→ Work required: The entries below are to be repeated exactly, with the pictures left out.

→ Saved data entries:
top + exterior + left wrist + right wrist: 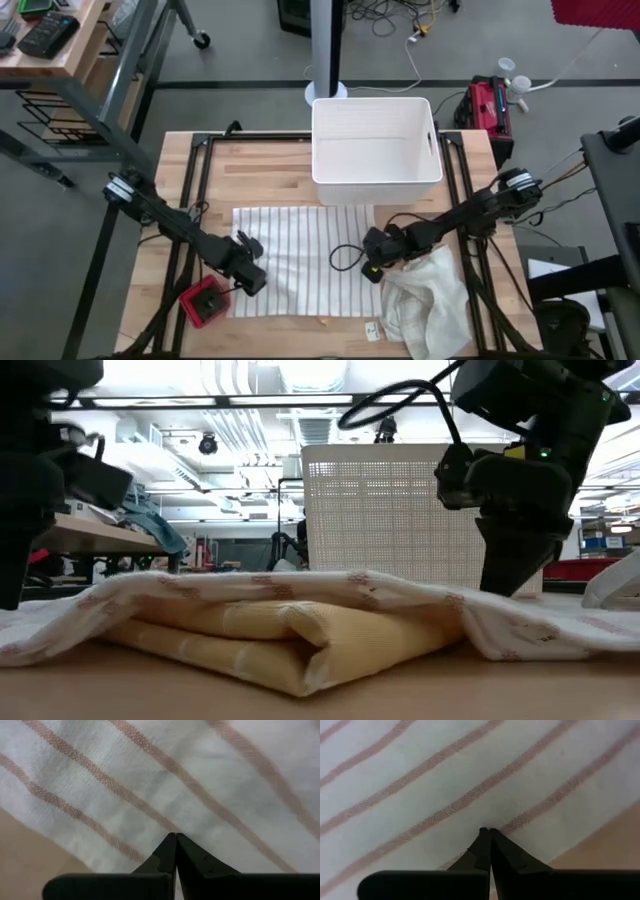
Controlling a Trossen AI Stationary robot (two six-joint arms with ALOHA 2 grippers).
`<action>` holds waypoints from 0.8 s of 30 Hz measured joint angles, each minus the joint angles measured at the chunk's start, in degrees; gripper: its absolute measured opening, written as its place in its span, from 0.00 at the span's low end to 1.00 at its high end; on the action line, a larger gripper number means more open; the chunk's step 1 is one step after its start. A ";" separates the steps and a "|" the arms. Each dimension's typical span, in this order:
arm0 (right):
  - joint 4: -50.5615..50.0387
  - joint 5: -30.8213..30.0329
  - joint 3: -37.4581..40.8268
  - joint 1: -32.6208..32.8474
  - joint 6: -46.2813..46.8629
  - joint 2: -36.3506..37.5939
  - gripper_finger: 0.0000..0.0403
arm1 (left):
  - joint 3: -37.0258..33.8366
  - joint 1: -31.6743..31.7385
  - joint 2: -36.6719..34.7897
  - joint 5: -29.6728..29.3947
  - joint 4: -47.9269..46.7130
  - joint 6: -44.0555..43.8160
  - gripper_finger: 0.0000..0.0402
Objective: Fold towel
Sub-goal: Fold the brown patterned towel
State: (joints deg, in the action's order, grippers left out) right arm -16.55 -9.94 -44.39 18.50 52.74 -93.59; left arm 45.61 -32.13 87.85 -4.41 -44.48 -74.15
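A white towel with thin reddish stripes lies spread flat on the wooden table. My left gripper is shut and points down at the towel close to its left edge; the left wrist view shows its closed tips over the striped cloth. My right gripper is shut and slants down onto the towel near its right edge. In the low view its fingers come down to the cloth, which drapes over a yellowish folded layer. My left gripper's shut fingertips point down at the towel's top face, a little in from its left edge. No cloth shows between them, and I cannot tell whether they touch it. My right gripper's shut fingertips meet the towel's top face near its right edge, slanting down from the table's right. No cloth shows between the fingers. The towel lies on the table there.
A white basket stands at the table's far edge, behind the towel. A crumpled white cloth lies at the near right, a red object at the near left, and a small tag sits by the towel's near edge.
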 joint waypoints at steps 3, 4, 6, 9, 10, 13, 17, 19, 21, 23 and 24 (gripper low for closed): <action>-4.89 0.92 -0.27 -0.02 2.09 0.00 0.00 | 0.26 -0.23 -0.76 0.90 -0.32 -0.38 0.00; -5.70 0.65 -0.25 -0.02 2.60 0.01 0.00 | 0.16 -0.23 -0.78 1.14 -0.56 -0.74 0.00; -5.95 0.52 -0.25 0.00 2.79 0.35 0.00 | -0.18 -0.23 -0.86 1.55 -0.18 -1.91 0.00; -6.08 0.53 -0.21 0.02 2.13 0.59 0.00 | -1.10 -0.23 -0.86 4.48 -0.49 -3.10 0.00; -6.05 0.54 -0.18 0.11 1.86 0.60 0.00 | -1.32 -0.23 -0.87 5.64 -0.55 -3.46 0.00; -5.63 0.41 -0.10 0.26 1.72 0.60 0.00 | -1.46 -0.25 -0.87 7.37 -2.56 -5.86 0.00; -5.43 -0.56 -0.07 0.52 1.58 0.60 0.00 | -1.33 -0.30 -0.87 7.57 -1.53 -7.96 0.00; -5.37 -0.52 -0.05 0.51 1.52 0.60 0.00 | -0.73 -0.30 -0.87 7.55 -0.58 -7.76 0.00; -5.29 -0.56 -0.05 0.52 1.50 0.60 0.00 | -0.16 -0.30 -0.91 7.32 -0.53 -7.65 0.00; -5.24 -0.60 -0.03 0.52 1.50 0.60 0.00 | 0.35 -0.38 -0.90 6.36 -0.34 -7.56 0.00; -5.19 -0.60 -0.02 0.52 1.50 0.58 0.00 | 0.51 -0.47 -0.91 5.82 0.58 -7.52 0.00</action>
State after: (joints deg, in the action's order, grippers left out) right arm -21.75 -10.55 -44.41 19.03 54.24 -93.01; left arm 46.11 -32.60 86.94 1.40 -43.91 -81.68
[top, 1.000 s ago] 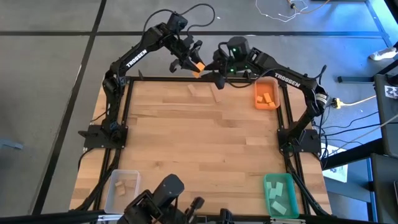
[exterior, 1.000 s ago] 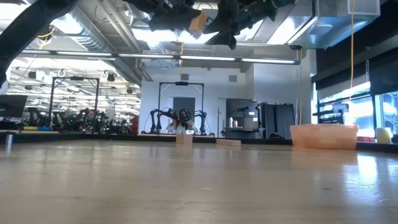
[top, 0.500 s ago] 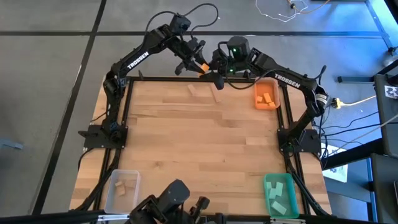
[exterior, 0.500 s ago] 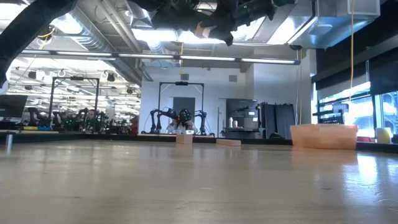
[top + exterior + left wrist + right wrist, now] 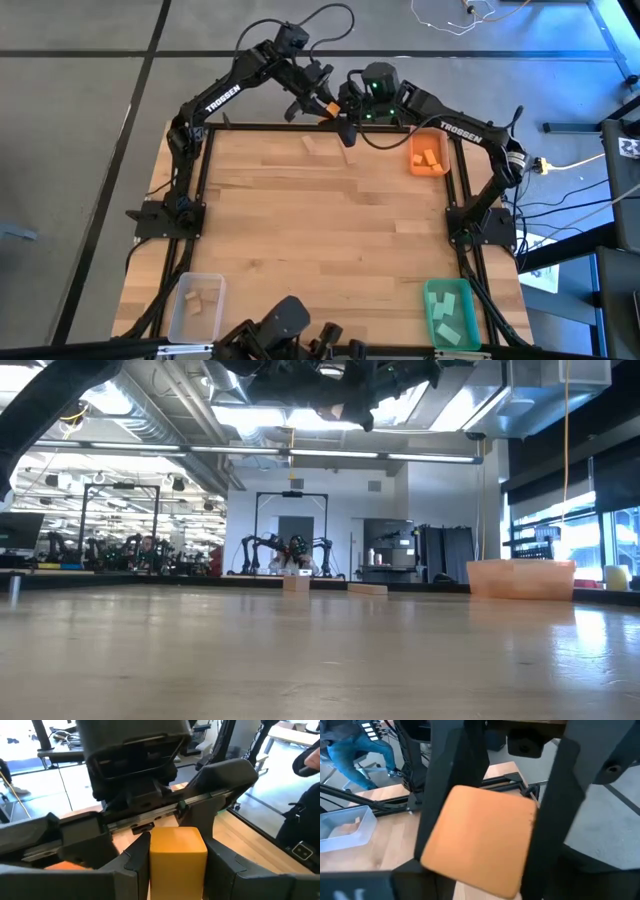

→ Task result:
top + exterior + left wrist + right wrist: 
Controlling a Trossen AI Stationary robot (two six-joint arms with ALOHA 2 grippers).
`<action>` holds waypoints from 0.8 s of 30 Hz measured joint angles, each minus the joint angles measured at the chunk's start, in degrees; gripper: its absolute measured opening, written as its place in its span, from 0.00 at the span's low end to 1.00 at its high end; on the action line, a larger gripper number means more open; the chunk's step 1 is one step after its start. A ";" separates the steps and a "|" the arms. Each dimension's typical span, in this order:
arm0 (right):
  - joint 4: -50.5615..50.0387
  - joint 5: -30.8213..30.0329
  - joint 3: -37.4581..40.8268
  - joint 1: -32.6208..32.8474
  - joint 6: -46.2813..46.8629
  - joint 2: -36.3506..37.5939
  - gripper_finger: 0.0000..0.0403
arm1 (left):
  - joint 3: -37.0258..33.8366
  - joint 1: -31.6743..31.7385
  - joint 2: -36.6719..34.7897
  - joint 5: -29.6728..29.3947
  - joint 4: -47.9269..46.7130
  - joint 6: -44.0555..43.8160
  - gripper_finger: 0.0000..0.0402
Objective: Fold towel
Sub-goal: Fold the brown patterned towel
State: (joints deg, in the action's order, grippers left out) right arm -16.55 -9.94 -44.39 18.50 52.74 -93.59; left arm 45.61 -32.13 87.85 -4.41 -44.48 -74.15
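A white towel with thin reddish stripes lies spread flat on the wooden table. My left gripper is shut and points down at the towel close to its left edge; the left wrist view shows its closed tips over the striped cloth. My right gripper is shut and slants down onto the towel near its right edge. In the low view its fingers come down to the cloth, which drapes over a yellowish folded layer. My left gripper's shut fingertips point down at the towel's top face, a little in from its left edge. No cloth shows between them, and I cannot tell whether they touch it. My right gripper's shut fingertips meet the towel's top face near its right edge, slanting down from the table's right. No cloth shows between the fingers. The towel lies on the table there.
A white basket stands at the table's far edge, behind the towel. A crumpled white cloth lies at the near right, a red object at the near left, and a small tag sits by the towel's near edge.
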 joint waypoints at steps 3, 4, 6, 9, 10, 13, 17, 19, 21, 23 and 24 (gripper low for closed): <action>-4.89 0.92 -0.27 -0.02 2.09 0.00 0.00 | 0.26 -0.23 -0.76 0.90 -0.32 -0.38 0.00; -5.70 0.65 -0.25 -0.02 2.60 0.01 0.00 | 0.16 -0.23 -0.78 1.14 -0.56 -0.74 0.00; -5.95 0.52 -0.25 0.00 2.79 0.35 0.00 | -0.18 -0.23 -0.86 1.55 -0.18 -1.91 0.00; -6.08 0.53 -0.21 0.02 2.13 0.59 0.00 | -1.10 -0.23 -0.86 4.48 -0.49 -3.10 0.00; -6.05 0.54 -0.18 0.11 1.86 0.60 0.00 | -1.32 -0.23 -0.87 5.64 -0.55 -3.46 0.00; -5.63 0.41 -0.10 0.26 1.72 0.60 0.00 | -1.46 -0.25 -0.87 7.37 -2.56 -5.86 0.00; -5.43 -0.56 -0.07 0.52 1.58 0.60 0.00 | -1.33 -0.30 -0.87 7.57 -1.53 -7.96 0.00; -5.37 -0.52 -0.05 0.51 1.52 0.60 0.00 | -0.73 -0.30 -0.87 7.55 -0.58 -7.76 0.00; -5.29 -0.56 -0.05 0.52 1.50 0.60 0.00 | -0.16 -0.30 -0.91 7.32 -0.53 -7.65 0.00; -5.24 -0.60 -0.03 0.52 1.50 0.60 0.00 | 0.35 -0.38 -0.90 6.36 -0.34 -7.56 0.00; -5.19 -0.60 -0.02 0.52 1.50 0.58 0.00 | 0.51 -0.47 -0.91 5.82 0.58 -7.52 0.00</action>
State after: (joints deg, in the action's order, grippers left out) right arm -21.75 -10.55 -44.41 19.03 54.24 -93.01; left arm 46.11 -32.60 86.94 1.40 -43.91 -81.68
[top, 1.000 s ago] 
[exterior, 1.000 s ago] 
[top, 0.500 s ago] 
[exterior, 0.500 s ago] 
[top + exterior + left wrist + right wrist, now] 

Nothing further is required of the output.